Non profit

Mamma che mamme!

di Redazione

Mirino puntato su piccole sfide dal grande impatto: dalle strisce pedonali al Pm10. Messaggi postati nottetempo, quando la prole dorme e sulla banda per gestire flussi di email non c’è traffico. Mailing list coltivate e coccolate come fossero rare orchidee, da innaffiare quotidianamente, perché il tam tam, meglio se infarcito di video linkati a YouTube, è il vero motore per trasformare la tua idea in progetto. Il tuo post da sterile sfogo a seme di cambiamento. E, perché no?, il tuo impegno in un lavoro che consenta davvero di conciliare lavoro e famiglia.

Vite in corsa
Armato di pc portatili e chiavette usb, e spronato da un’urgenza dell’agire che ti senti in pancia ancor prima che nel cervello, sulla scena è spuntato un nuovo tipo di potere, quello di mamma. Non potere d’acquisto, esiste da mo’. Il potere di cambiamento. Sociale e politico. Una forza che spiazza – perfino il premier inglese Gordon Brown e il suo rivale David Cameron costretti a riscrivere l’agenda elettorale dal potente Mumsnet – perché non prevista. Perché si muove sul doppio binario di Internet e del territorio, usando il primo per fare, aggregare e agire nel secondo. Perché i bisogni che la mamma tocca quotidianamente con mano, e in cui è immersa fino al collo, spingono a fare senza rispettare i dogmi che regolano, e frenano, l’azione del manager: dalla paura di sbagliare a quella di avere obiettivi troppo piccoli fino al business plan. Se c’è bene, se no si fa anche senza. Più inconsciamente, ma anche buttando più velocemente il cuore oltre l’ostacolo.
La mamma agente di cambiamento coglie alla sprovvista perché non ha tempo da perdere: troppe cose da smarcare per non farle bene al primo tentativo, troppa urgenza di risolvere questioni che nessun altro affronterà per lei, onestamente e a testa bassa come lei.
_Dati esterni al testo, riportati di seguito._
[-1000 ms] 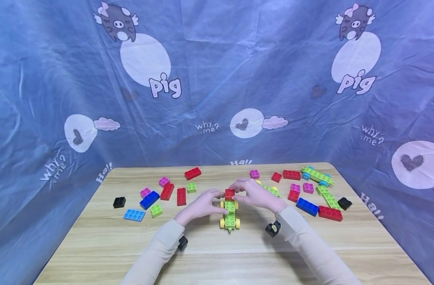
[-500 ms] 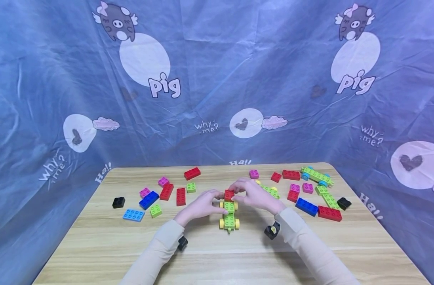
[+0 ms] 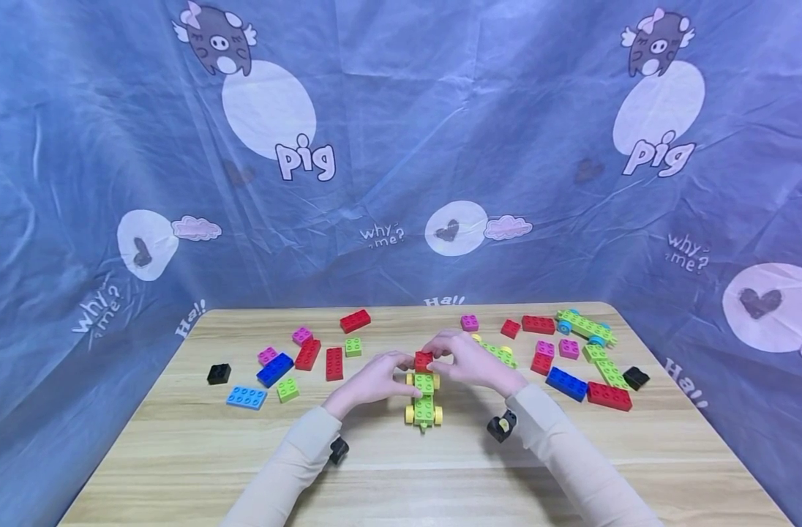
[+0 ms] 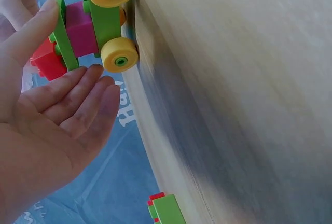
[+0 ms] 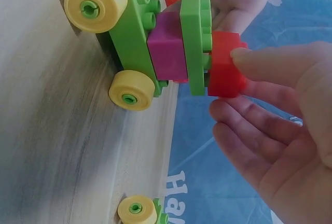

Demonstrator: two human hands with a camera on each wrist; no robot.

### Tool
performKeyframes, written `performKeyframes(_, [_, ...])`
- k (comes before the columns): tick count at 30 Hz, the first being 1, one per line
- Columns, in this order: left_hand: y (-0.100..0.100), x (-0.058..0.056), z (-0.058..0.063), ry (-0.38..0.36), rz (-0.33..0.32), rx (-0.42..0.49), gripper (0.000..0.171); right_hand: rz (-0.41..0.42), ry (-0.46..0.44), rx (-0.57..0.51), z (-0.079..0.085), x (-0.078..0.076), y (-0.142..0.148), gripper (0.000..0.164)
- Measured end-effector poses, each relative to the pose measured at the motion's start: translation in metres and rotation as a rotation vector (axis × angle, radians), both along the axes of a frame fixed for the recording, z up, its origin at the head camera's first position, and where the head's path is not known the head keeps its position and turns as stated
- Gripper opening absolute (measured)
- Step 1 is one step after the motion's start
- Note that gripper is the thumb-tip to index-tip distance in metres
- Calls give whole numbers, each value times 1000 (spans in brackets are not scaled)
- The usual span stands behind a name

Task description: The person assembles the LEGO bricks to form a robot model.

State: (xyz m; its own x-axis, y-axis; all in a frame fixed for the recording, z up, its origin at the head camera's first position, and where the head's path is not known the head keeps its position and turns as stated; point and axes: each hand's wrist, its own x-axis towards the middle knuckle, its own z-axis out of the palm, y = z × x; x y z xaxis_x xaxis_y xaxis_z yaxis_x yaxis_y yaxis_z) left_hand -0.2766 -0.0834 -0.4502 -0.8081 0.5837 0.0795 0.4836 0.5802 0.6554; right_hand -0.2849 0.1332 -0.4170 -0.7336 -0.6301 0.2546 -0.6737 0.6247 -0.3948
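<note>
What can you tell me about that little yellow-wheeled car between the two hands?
The car looks plastic: a green base with yellow wheels and green hubs, carrying a magenta brick, a studded green plate and a red brick on top. It stands wheels down on the table. The left hand holds the plate; the right hand pinches the red brick. Studs showing beneath suggest it isn't fully seated.

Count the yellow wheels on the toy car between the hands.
4, in the head view: near left wheel, near right wheel, far left wheel, far right wheel.
</note>
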Motion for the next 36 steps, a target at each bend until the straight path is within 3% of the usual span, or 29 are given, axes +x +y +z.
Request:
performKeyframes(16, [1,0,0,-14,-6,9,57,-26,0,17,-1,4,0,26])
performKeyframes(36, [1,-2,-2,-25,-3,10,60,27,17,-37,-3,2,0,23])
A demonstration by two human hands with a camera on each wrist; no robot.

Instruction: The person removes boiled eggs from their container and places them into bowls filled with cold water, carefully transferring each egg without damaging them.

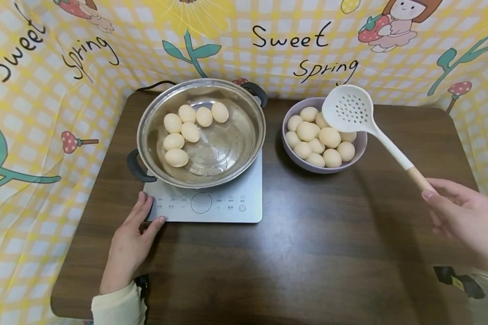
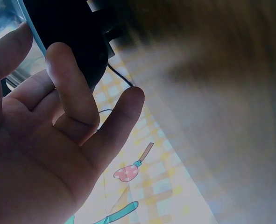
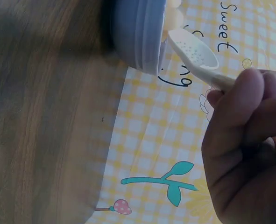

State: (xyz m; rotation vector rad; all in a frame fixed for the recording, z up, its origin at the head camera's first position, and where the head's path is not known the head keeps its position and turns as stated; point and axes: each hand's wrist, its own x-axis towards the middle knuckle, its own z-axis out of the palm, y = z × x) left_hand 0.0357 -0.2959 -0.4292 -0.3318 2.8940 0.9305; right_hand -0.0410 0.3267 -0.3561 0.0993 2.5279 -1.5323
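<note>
My right hand [image 1: 465, 214] grips the wooden handle of a white perforated skimmer [image 1: 347, 108]. The skimmer's round head overlaps the back right rim of a purple bowl [image 1: 321, 170] heaped with cream-coloured eggs [image 1: 329, 137]; no egg lies on it. My left hand [image 1: 132, 241] rests at the front left corner of a silver induction cooker [image 1: 256, 214], thumb on the front edge and fingers along the left side. On the cooker stands a wide steel pot [image 1: 227, 174] with several eggs [image 1: 191, 132] grouped at its left and back.
The pot's black side handles [image 1: 136, 168] stick out at front left and back right. A black cord [image 1: 154, 85] runs behind the pot. Yellow checked cloth [image 1: 236, 58] rises along the back and sides of the dark wooden table [image 1: 309, 253].
</note>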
E sono queste questioni – insieme allo strumento Internet – che rendono il potere di mamma di oggi diverso da quello di una generazione fa. Più pragmatico ed efficiente e meno ideale. Più egoista, anche: le mamme hanno sempre dato, aggregato, fatto. Con un volontariato dedicato all’altro, però: dalla parrocchia alle fasce deboli, agli animali.

Nuove regole
L’impegno, oggi, è guidato dall’urgenza dell’agire per sé e per la propria famiglia. Per far respirare meglio i figli, per avere una scuola pubblica di qualità, un parco sicuro e pulito, per godersi la città e, soprattutto, per un bisogno, tuo, di conciliazione. Di inventarti un modo diverso di stare in equilibrio tra i vari ruoli della vita che ricopri. Di reinventarti. Di trasformare la rabbia che ti prende quando, dopo anni di lavoro, diventi mamma e qualcuno ti mette un tappo in testa, in creatività e imprenditorialità: come ne esco? Cosa mi invento?
Quando, neomamma, lasci l’azienda o ti fanno lasciare il lavoro, ai piani alti come ai piani bassi (e soprattutto ai bassi quando all’ora non guadagni più di una tata), la strada si biforca: ti arrendi e ti consumi nella rabbia o capisci che, paradossalmente, sei in una posizione di vantaggio. E agisci, attivi, aggreghi. Le mamme su Facebook, con una campagna ideata in pausa pranzo che porti a manifestare contro lo smog. I genitori della scuola in un gruppo di acquisto solidale e in un orto. Messaggiando, postando, allacciando mondi.
Di blog in blog, di mailing list in mailing list, da Twitter alla sala d’aspetto del pediatra. Il potere di mamma non era previsto perché banalizzato in un fenomeno elitario – le mamme online che si sfogano nei blog – o in pura ambizione di voler continuare a giocare scrivendo nuove regole. Già. Ma con la forza di chi è abituato a sgobbare, a fare rete per tappare le emergenze logistiche, a non vergognarsi di agire in piccolo anche se pensa molto in grande. L’impatto di questo nuovo attivismo, che non ha loghi di associazione né confessioni? Un primo dato, purtroppo, è chiaro: il suo modello “a flipper”, di azione che rimbalza dal cortile della scuola al web, funziona solo al Nord. Sotto al Lazio, la blogsfera delle mamme si perde in una nebulosa. In connessioni lente e in antichi, ma diffusi, preconcetti.